Movinghouseatlast · 22/08/2025 21:03

I can't help.but think there has always been something hormonal going on for me.

I was a big child, had puberty at age 10. I think my mum may have over fed me due to a controlling father who made my childhood, ( and her whole life) a bit shit.

I was always a bit overweight at school, not huge but a size 12. I'm only 5 foot 2.

Started dieting at probably age 16. Went up and down over the years.

On my 21st birthday my mum took me out to buy a new dress but said to the shop assistant " she'll never get anything to fit her she's so fat". I was maybe heading for size 14 at that point.

At age 25 I went to weight watchers. I was 11 stone 11 pounds. Got down to 9 stone 4 ( goal) but then couldn't stop losing weight and was 8 stone 2.

Stopped smoking when I was 30. Put it all on again, 11stone 11.

More weight watchers. Got to goal 9 stone 4.

Fell in love, put ot all on again. Weight watchers etc etc

Started going to the gym 5 times a week. This seemed like the Holy Grail!

Then stayed the same until I hit perimenopause at 46. Piled on the weight over 9 years, ended up 14 stone.

Despite the gym, pilates and Zumba and dieting I couldn't lose a single pound.

Until Ozempic sorted me out!

I love food. I cook from scratch every evening, I've never eaten much processed food. I love chocolate but have one or two squares a night. I love cheese and cake and ice cream but never eat it. My whole life is denial and I just feel food is my enemy. But I still don't really know why I 'run to fat'.

OP posts:
Icanthinkformyselfthanks · 23/08/2025 09:11

tofuprincess · 23/08/2025 09:06

I've recently discovered Stacy Sims, who is a Dr specialising in women's physiology, diet and exercise. Her basic principle is that women are not 'small men' and most advice comes from studies with predominantly male subjects. She suggests:
women don't benefit (in terms of weight loss) from prolonged exercise; we need HITT and strength training instead.
Women need to eat before exercise - and we don't respond well to fasting.

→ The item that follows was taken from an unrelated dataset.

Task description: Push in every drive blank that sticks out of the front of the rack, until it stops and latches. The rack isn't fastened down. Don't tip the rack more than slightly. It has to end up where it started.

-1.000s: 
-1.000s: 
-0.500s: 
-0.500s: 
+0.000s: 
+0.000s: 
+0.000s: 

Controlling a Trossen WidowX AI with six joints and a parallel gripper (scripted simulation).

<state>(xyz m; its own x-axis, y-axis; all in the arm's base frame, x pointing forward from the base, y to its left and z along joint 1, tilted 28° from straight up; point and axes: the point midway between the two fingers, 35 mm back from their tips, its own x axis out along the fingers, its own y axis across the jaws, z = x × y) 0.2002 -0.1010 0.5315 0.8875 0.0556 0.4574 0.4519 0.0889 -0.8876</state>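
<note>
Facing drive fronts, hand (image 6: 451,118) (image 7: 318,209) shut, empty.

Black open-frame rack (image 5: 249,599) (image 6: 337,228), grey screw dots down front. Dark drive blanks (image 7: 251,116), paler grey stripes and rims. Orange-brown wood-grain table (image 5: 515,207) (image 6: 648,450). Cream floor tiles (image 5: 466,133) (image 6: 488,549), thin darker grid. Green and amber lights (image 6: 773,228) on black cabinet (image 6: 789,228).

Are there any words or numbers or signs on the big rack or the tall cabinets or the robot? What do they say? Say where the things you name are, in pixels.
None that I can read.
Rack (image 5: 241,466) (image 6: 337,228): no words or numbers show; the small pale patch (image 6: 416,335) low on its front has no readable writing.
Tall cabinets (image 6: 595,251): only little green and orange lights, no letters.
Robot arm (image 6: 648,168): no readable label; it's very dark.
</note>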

Men are better at pulling energy stores from their liver and fat; our go to store is our muscle mass.
Have a listen to / read up on her work.

That sounds interesting @tofuprincess , thanks.

GingerBeverage · 23/08/2025 09:17

For me, it’s genetics. I’m the same body type as my parents.

Cerialkiller · 23/08/2025 09:21

I was the 'fat' middle child. My siblings were both like sticks growing up and I was the softer, rounder one in the middle, literally from baby years. My mum gave me and unfortunately nickname about my appearance which she regrets now.

I was always thinking about food and always ate more then anyone else. In our home videos I have my hand in a massive jar or raisins just eating and eating.

My parents never had weight issues so I don't think they knew what to do with me other then say yes, this was the 90s so the full extent of the obesity epidemic hadn't quite happened yet. We ate home cooked food, I loved vegetables and exercise just ate too much.

I grew into a tall and very athletic teenager, fastest in my year, faster then the boys even until puberty kicked in. But I was always 10-20% bigger then I should have been regardless of age.

I recently saw a picture of myself on holiday at about 6. I remember the beach distinctly and how self conscious I felt at the time. At 6! In the photo, I'm strapping, broad shouldered, tall certainly but no one today would have called me fat, i was upset for my younger self.

The pattern has followed me into adulthood. I was a size 14 or so from 18. Gym helped slightly but the weight gain didn't really stop. I was 13st 3 the day I left university. Then I got desperate and a bit lucky. I discovered keto.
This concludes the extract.